[EXERCISE AIM]: Work out how many lines of the listing hold the string "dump", then answer with that number and nothing else.

[SUPPLIED MATERIAL]:
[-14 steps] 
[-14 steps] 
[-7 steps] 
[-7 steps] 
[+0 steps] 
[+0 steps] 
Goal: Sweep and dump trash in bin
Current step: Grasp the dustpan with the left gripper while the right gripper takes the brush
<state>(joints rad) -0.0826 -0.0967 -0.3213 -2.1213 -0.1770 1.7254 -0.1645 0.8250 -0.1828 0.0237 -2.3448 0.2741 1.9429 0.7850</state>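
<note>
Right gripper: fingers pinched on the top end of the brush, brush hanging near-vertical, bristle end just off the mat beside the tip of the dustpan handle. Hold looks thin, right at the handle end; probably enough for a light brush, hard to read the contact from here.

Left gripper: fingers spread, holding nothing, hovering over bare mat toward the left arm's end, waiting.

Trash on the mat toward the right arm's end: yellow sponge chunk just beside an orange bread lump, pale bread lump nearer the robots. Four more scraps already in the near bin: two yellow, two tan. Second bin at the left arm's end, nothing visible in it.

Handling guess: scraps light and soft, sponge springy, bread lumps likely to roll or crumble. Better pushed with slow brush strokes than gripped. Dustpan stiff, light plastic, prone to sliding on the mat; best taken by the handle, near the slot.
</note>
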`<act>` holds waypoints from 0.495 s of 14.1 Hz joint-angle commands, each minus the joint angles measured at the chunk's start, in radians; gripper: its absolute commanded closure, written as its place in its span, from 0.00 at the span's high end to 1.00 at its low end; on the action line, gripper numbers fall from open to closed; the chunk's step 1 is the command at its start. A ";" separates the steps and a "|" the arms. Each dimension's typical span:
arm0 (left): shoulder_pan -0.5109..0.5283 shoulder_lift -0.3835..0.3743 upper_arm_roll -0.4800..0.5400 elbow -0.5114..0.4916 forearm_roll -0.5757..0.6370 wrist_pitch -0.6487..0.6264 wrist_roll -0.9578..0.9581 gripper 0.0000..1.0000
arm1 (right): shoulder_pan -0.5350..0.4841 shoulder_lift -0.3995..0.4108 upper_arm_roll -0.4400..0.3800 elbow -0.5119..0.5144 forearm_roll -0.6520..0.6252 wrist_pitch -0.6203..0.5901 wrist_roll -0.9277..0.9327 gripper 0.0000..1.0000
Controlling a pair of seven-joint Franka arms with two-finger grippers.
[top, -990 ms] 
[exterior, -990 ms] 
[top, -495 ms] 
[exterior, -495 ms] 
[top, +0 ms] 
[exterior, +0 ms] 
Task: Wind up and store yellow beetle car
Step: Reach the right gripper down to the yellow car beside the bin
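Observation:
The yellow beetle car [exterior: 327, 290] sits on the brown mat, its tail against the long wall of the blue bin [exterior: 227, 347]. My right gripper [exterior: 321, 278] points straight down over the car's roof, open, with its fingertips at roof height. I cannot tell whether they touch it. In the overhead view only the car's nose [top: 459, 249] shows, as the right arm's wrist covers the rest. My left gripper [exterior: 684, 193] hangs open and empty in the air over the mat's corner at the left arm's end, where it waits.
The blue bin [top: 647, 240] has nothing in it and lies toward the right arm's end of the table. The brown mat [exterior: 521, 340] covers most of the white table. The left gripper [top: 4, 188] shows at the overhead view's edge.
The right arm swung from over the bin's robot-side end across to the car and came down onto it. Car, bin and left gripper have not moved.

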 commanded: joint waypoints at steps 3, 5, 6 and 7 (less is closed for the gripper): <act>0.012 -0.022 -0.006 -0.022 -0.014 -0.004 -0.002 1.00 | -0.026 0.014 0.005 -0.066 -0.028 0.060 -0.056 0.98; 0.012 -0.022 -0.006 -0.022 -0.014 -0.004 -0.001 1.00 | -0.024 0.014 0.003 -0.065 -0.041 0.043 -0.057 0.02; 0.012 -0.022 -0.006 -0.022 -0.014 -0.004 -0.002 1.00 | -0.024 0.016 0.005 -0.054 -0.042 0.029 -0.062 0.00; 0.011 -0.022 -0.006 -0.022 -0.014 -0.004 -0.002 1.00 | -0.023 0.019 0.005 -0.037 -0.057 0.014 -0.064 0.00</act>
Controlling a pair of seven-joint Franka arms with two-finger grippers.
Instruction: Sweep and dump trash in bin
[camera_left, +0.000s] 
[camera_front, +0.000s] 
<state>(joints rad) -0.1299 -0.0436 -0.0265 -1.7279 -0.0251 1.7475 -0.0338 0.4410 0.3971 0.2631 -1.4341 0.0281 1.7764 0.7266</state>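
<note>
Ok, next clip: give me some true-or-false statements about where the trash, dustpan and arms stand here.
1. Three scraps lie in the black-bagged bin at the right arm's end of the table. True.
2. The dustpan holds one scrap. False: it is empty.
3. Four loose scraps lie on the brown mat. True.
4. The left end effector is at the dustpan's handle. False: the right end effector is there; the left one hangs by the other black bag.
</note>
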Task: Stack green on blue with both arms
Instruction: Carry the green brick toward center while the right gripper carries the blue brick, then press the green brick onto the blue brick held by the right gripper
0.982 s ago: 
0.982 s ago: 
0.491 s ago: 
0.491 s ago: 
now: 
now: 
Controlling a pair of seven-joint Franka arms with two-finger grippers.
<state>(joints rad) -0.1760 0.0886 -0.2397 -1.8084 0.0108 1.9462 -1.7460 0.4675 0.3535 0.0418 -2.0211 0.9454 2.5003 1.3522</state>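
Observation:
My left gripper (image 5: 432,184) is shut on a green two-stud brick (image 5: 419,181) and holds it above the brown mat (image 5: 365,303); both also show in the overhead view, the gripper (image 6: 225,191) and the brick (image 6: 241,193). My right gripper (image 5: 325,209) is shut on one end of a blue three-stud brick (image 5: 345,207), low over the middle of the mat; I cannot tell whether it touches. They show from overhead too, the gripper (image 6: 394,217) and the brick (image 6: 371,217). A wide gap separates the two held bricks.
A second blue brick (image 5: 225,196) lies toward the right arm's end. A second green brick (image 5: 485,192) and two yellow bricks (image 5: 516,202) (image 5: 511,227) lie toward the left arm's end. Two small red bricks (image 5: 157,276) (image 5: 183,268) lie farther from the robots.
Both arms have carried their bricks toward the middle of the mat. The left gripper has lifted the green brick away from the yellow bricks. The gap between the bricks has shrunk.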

[RESPONSE BELOW]: 2